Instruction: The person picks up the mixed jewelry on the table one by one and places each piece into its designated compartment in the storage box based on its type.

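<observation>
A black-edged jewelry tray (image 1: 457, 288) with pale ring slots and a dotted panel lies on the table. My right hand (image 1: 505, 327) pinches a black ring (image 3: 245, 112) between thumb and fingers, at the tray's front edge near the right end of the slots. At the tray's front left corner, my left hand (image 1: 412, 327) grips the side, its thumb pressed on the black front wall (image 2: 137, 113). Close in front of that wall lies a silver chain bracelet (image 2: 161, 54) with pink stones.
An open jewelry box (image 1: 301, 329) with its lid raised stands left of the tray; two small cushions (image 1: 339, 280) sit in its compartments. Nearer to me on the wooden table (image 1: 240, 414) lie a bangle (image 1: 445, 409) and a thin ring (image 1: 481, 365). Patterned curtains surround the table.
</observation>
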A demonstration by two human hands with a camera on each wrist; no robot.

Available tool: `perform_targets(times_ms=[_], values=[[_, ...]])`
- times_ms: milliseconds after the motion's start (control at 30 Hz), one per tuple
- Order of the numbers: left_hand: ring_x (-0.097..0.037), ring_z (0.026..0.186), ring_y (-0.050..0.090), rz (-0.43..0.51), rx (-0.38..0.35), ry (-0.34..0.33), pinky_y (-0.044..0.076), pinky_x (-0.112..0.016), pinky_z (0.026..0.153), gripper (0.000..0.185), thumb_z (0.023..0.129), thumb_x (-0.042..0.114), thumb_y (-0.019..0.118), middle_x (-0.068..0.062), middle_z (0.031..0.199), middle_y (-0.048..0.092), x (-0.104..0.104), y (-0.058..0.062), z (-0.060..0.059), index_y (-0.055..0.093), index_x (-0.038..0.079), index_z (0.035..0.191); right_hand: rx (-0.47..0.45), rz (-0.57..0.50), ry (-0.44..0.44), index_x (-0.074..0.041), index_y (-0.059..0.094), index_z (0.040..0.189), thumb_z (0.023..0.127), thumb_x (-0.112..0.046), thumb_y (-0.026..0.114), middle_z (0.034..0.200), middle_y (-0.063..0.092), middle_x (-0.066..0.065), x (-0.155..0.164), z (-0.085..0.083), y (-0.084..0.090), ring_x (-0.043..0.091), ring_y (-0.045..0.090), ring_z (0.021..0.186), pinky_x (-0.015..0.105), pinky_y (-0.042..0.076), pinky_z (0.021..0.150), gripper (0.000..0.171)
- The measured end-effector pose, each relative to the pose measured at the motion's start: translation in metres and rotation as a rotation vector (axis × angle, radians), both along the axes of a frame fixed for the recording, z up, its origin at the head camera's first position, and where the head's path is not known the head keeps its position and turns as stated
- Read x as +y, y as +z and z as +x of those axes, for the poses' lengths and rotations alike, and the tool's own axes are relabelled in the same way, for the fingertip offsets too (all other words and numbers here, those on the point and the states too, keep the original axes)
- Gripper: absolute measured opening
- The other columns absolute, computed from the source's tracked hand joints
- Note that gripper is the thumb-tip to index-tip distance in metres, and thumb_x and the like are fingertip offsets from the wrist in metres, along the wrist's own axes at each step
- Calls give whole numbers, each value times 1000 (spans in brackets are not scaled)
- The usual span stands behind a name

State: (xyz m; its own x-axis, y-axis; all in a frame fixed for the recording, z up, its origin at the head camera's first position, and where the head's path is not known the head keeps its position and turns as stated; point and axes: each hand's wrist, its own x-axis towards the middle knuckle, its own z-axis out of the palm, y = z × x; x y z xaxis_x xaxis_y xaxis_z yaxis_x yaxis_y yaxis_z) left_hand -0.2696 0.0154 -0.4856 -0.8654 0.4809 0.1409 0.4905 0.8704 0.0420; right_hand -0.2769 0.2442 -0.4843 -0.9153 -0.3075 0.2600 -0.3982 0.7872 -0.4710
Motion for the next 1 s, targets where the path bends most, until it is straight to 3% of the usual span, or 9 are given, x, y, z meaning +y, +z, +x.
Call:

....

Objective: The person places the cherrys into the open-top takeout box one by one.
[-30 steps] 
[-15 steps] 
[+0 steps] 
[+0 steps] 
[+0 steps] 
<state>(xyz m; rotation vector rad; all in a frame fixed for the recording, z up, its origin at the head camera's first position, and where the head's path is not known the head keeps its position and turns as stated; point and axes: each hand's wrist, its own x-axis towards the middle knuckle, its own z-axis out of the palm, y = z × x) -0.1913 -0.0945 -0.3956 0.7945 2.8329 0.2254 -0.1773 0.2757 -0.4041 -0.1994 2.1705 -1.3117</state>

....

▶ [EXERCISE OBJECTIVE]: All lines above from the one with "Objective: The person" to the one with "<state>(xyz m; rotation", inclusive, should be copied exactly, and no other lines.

▶ [EXERCISE SOLUTION]:
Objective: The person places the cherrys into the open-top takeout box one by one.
[-30 steps] 
[-15 steps] 
[+0 steps] 
[+0 steps] 
[+0 steps] 
<state>(xyz m; rotation vector rad; all in a frame fixed for the recording, z up, its origin at the head camera's first position, and where the head's path is not known the head keeps its position and turns as stated; point and axes: each hand's wrist, its own x-axis towards the middle knuckle, its own z-axis out of the palm, y = z × x) -0.1913 -0.0945 -0.3956 0.7945 2.8329 0.2254 -0.1773 0.2757 -0.4041 -0.1994 2.1705 -1.3117</state>

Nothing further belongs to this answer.